Moro deixou a magistratura em 2018 para virar ministro da Justiça no governo Jair Bolsonaro e hoje é senador pela União Brasil-PR. Deltan pediu exoneração em 2021, se elegeu deputado federal pelo Paraná, mas foi cassado pela Justiça Eleitoral no ano passado em alegada violação à Lei da Ficha Limpa.
A chamada Vaza Jato e o que se desdobrou dela no âmbito do Judiciário —a Operação Spoofing— deram força às teses sobre atropelos da investigação e acabaram impulsionando a sequência de anulações de processos e de provas. As mensagens, por exemplo, foram lidas no julgamento no STF em 2021 que invalidou decisões de Moro contra Lula.
Porém, em tese, elas não podem ser usadas agora como peça de acusação, mas apenas para beneficiar as defesas de quem foi réu.
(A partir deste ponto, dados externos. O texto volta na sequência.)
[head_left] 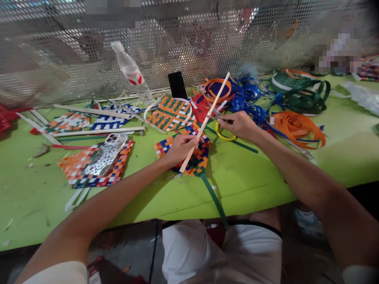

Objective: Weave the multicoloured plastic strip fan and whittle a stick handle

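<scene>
My left hand point(184, 148) pinches a pale flat stick point(219, 93) near its lower part, above a woven multicoloured piece point(203, 156) on the green table. The stick slants up to the right. To its right, my right hand point(238, 124) is closed on a small metal tool point(215, 113) whose tip touches or nearly touches the stick; its exact form is hard to make out. A yellow loop point(222, 134) shows just below that hand. From the woven piece's lower corner, a green strip point(213, 196) hangs over the table's edge.
On the green table point(142, 197), a phone point(107, 154) lies on another woven piece point(79, 163) at left. A bottle point(132, 73) and black phone point(177, 85) lean against the mesh point(177, 43). Orange strips point(297, 128) and green coils point(308, 94) lie at right.
</scene>
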Demonstrator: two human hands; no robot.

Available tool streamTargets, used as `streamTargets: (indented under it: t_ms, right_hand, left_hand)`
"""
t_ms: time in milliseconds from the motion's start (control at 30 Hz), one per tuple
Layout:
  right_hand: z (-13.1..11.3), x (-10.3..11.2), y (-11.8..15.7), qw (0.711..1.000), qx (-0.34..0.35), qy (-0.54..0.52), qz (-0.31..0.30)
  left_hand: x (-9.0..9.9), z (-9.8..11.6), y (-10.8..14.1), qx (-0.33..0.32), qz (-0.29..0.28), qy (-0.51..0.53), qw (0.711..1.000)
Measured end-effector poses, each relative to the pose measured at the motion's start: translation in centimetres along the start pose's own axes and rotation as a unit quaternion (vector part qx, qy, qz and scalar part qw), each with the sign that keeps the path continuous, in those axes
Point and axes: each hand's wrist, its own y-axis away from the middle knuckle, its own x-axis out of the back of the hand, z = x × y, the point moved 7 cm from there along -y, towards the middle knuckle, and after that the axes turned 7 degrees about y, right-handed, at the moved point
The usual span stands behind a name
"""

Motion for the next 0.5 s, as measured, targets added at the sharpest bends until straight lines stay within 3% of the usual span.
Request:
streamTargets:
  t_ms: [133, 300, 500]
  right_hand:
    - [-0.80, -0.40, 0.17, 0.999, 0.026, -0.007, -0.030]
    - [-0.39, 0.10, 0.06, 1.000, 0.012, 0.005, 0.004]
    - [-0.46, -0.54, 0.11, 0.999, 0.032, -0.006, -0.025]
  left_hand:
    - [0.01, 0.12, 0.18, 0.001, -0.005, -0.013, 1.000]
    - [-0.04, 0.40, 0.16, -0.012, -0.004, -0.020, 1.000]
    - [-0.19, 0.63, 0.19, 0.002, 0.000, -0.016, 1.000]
A Vaza Jato também revelou detalhes de outros episódios menores, mas rumorosos, como o do outdoor pago por um de seus integrantes, o procurador Diogo Castor de Mattos, quando a Lava Jato completava cinco anos, em março de 2019. A publicidade, exibida em uma avenida próxima ao aeroporto de Curitiba, era uma espécie de propaganda da própria operação.
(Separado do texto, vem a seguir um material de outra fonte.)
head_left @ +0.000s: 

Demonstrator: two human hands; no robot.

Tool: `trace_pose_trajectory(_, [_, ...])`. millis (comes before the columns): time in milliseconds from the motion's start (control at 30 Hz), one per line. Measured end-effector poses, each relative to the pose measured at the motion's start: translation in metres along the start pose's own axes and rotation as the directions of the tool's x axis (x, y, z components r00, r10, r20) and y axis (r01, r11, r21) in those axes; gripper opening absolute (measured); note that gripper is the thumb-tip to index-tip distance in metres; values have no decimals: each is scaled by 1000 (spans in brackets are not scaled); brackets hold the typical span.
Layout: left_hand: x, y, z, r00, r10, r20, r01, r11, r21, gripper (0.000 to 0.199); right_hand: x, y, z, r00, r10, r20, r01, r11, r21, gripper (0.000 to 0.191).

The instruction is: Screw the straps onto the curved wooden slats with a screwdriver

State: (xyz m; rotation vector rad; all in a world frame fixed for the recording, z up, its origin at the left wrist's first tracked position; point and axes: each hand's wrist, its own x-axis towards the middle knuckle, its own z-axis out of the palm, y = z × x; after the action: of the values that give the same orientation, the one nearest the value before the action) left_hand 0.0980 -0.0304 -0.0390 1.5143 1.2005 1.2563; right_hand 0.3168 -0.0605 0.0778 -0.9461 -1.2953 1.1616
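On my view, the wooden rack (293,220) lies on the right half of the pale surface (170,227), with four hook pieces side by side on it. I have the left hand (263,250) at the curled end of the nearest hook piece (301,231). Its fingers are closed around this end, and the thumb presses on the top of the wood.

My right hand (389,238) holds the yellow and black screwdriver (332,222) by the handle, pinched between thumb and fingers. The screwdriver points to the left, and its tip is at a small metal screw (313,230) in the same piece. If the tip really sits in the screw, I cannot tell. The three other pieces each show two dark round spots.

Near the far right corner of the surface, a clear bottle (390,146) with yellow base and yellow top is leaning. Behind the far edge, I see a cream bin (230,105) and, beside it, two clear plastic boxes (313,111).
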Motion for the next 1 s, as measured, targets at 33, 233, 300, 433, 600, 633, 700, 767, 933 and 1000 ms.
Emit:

O outdoor que Mattos admitiu depois ter providenciado às escondidas trazia a imagem de procuradores acompanhada dos dizeres: “Bem-vindo a República de Curitiba – terra da Operação Lava Jato – a investigação que mudou o país”.
Em 2021, o Conselho Nacional do Ministério Público entendeu que ele cometeu ato de improbidade, o que impõe pena de demissão.
O ex-procurador-geral Augusto Aras delegou a um membro do Ministério Público Federal a tarefa de entrar com uma ação civil pública de perda do cargo contra Castor de Mattos, o que ocorreu em 2022. Mas, em novembro de 2023, a Justiça Federal no Paraná rejeitou a demissão e manteve Castor de Mattos nos quadros da instituição.
Hoje fora da magistratura, Sergio Moro enfrentará em abril um julgamento no TRE (Tribunal Regional Eleitoral do Paraná) que poderá cassar seu mandato no Congresso.
Uma outra dor de cabeça do ex-juiz é a correição extraordinária aberta pela Corregedoria do CNJ (Conselho Nacional de Justiça) em maio do ano passado para fazer uma espécie de varredura nos gabinetes da 13ª Vara Federal de Curitiba e da 8ª Turma do TRF-4 (Tribunal Regional Federal da 4ª Região), colegiado responsável pela análise dos recursos da Lava Jato na segunda instância.
Em setembro passado, um relatório parcial da inspeção apontou “gestão caótica” no controle de valores oriundos de acordos de colaboração firmados na Lava Jato. O trabalho ainda não foi concluído, mas o relatório parcial já gerou a instauração de uma reclamação disciplinar contra Moro, por ordem do corregedor nacional, Luis Felipe Salomão.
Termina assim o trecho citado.